Return all lines below containing the word "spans".

───── DATASET RECORDS ─────

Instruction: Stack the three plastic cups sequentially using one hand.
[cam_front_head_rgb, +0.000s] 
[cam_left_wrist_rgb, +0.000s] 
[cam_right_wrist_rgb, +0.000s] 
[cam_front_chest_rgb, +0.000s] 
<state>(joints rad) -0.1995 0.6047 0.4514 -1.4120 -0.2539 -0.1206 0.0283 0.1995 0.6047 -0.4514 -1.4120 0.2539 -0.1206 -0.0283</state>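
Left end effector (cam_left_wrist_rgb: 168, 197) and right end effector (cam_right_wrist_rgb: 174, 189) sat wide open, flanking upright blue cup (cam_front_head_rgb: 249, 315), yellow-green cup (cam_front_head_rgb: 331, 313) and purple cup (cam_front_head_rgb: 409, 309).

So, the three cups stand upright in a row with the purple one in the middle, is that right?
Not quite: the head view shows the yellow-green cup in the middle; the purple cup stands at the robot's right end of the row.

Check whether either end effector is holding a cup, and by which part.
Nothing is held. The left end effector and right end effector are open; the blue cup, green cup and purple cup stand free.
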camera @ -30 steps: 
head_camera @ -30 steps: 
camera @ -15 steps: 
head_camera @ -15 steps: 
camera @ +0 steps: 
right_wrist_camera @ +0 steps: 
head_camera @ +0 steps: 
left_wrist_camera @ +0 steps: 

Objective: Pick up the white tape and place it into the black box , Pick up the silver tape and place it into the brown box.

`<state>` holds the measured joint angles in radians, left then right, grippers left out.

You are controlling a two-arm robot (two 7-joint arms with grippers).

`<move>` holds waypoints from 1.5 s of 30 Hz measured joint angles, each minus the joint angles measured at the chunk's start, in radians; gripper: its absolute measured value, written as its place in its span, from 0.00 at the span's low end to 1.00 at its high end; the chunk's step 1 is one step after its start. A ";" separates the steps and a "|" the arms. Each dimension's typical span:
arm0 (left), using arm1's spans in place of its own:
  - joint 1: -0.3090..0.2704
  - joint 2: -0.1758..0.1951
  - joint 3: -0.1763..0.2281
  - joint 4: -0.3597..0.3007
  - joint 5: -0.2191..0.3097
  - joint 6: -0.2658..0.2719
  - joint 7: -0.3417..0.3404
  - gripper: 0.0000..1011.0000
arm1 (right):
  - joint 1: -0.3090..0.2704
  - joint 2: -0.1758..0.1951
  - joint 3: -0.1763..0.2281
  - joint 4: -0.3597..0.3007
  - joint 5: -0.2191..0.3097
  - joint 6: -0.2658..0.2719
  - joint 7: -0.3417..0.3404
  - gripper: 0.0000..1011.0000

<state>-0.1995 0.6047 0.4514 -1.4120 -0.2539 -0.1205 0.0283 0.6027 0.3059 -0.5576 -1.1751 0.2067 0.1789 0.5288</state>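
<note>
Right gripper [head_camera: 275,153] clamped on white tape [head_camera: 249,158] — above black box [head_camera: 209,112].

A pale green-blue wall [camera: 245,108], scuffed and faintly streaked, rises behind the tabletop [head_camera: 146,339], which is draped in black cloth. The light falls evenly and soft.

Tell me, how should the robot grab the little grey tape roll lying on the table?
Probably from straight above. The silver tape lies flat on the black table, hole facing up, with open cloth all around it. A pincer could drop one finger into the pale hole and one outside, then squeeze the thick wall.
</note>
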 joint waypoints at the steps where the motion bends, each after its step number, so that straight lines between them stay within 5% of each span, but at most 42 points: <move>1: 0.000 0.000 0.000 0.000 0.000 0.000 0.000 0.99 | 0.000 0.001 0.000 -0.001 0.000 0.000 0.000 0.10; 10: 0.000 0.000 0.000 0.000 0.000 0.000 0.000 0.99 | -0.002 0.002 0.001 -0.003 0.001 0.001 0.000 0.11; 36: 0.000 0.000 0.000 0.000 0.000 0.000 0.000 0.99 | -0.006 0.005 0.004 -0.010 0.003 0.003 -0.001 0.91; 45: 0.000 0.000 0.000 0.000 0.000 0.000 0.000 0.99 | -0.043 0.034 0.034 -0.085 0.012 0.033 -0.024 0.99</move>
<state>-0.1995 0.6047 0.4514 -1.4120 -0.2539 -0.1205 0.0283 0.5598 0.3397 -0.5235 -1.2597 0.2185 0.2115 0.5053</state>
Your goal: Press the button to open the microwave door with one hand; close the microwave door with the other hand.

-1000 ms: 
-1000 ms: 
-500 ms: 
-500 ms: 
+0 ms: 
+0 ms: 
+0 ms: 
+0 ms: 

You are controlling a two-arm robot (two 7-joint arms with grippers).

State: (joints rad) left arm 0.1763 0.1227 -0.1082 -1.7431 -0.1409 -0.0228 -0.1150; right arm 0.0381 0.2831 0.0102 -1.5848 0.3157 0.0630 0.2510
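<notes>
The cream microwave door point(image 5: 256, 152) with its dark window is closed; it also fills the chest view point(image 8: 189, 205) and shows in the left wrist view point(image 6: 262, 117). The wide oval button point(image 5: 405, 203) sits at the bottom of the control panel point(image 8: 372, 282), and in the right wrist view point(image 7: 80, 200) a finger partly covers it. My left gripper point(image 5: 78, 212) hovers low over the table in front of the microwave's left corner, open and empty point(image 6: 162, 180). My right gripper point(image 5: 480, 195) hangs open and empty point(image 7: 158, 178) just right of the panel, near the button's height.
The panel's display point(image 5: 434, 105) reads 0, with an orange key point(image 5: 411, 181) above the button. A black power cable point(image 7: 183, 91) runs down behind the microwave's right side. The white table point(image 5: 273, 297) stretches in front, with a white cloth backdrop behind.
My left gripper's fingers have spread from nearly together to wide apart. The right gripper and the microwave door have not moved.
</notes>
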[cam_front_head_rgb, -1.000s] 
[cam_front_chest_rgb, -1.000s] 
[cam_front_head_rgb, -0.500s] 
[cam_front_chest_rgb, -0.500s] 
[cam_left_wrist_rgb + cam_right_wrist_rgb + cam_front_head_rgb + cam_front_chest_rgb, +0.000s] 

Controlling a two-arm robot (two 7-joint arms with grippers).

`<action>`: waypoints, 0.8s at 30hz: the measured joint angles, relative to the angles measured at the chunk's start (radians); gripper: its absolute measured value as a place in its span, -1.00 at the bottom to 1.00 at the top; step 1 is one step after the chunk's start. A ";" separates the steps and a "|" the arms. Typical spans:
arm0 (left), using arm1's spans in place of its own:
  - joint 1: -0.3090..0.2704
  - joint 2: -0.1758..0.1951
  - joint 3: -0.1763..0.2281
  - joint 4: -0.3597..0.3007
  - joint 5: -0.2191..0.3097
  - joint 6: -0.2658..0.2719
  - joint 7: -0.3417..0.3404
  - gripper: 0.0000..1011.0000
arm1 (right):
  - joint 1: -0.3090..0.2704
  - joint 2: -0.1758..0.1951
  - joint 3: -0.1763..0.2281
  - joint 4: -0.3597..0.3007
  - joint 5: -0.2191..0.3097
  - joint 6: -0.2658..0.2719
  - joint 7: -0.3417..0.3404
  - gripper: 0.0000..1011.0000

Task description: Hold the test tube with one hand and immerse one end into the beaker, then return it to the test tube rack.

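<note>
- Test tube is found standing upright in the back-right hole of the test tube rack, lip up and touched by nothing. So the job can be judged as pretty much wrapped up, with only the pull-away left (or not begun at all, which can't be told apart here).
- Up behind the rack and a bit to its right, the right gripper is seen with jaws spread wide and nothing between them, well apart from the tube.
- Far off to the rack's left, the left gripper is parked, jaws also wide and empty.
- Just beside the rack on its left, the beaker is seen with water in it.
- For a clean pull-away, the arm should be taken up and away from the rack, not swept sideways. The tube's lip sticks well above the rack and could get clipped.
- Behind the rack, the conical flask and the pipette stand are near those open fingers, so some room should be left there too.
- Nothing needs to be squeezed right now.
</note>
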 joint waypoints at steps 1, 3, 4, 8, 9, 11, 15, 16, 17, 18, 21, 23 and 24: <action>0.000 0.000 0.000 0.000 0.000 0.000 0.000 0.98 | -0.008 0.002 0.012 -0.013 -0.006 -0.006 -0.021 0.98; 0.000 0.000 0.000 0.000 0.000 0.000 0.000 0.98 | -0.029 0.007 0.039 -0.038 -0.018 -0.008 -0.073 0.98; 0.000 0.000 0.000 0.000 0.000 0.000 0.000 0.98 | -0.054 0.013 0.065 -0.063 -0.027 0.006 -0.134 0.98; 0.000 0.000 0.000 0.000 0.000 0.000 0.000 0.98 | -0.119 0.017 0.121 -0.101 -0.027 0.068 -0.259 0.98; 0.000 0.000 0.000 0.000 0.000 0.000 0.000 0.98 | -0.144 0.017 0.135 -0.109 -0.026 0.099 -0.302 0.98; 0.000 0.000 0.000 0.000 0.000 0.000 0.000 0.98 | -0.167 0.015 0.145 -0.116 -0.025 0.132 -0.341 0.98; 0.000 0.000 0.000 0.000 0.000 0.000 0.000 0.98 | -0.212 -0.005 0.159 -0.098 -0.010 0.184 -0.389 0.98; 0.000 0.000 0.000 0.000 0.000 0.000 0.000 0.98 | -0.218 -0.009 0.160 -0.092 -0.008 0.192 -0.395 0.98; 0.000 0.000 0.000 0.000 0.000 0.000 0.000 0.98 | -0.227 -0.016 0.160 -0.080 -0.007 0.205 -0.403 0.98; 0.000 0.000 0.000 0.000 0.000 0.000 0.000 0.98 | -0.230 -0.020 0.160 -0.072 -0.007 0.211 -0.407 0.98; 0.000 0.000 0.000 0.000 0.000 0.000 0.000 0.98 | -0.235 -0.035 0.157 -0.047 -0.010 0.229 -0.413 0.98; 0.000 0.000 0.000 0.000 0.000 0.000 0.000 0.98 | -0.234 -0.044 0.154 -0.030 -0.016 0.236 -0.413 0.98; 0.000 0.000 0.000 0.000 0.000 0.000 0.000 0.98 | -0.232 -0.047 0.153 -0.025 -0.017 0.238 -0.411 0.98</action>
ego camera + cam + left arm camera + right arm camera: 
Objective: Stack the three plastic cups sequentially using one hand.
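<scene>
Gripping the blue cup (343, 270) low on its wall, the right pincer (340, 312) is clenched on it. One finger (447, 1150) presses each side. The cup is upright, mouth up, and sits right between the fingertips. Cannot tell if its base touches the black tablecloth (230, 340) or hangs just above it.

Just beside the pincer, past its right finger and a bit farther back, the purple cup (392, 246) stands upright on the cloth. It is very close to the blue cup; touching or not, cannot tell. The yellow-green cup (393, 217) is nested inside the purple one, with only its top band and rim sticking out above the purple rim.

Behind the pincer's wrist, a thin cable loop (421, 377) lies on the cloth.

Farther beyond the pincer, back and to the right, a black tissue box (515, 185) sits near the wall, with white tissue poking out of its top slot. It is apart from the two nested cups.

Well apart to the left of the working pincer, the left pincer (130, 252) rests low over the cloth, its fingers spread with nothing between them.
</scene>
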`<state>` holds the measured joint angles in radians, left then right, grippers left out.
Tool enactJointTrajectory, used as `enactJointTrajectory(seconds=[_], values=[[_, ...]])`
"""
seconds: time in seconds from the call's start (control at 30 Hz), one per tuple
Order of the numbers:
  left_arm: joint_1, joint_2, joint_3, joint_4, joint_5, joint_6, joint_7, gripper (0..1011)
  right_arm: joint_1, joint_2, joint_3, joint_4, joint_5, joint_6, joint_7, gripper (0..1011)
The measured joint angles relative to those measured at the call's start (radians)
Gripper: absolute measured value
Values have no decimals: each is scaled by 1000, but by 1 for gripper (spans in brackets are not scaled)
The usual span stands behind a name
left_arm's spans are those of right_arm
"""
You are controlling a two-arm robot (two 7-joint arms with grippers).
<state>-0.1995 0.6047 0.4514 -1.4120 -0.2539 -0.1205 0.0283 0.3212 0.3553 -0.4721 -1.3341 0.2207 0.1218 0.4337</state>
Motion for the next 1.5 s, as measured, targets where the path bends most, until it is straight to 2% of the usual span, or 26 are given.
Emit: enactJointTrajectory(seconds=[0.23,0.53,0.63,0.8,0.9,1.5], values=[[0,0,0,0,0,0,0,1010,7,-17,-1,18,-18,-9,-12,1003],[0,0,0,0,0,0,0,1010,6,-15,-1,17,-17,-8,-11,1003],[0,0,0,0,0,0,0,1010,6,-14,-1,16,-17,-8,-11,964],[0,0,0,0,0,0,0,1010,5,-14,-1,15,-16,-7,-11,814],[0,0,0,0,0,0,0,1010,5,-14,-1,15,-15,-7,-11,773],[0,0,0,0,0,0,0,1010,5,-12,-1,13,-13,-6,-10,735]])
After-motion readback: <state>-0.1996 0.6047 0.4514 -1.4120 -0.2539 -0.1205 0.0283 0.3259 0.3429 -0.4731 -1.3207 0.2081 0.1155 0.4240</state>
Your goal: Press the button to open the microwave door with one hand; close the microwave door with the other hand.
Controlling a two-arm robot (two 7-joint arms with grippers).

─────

(EXERCISE RESULT)
arm0 (left), using arm1's spans in place of its own:
`<action>`: waypoints, 0.8s at 30hz: the measured joint angles, relative to the angles measured at the chunk's start (radians); gripper: its absolute measured value as a place in its span, -1.00 at the bottom to 1.00 at the top; step 1 is one step after the chunk's start. A ";" separates the steps and a "|" the arms. Typical spans:
arm0 (left), using arm1's spans in place of its own:
Values have no decimals: each is scaled by 1000, but by 1 for gripper (spans in brackets are not scaled)
left_arm's spans are those of right_arm

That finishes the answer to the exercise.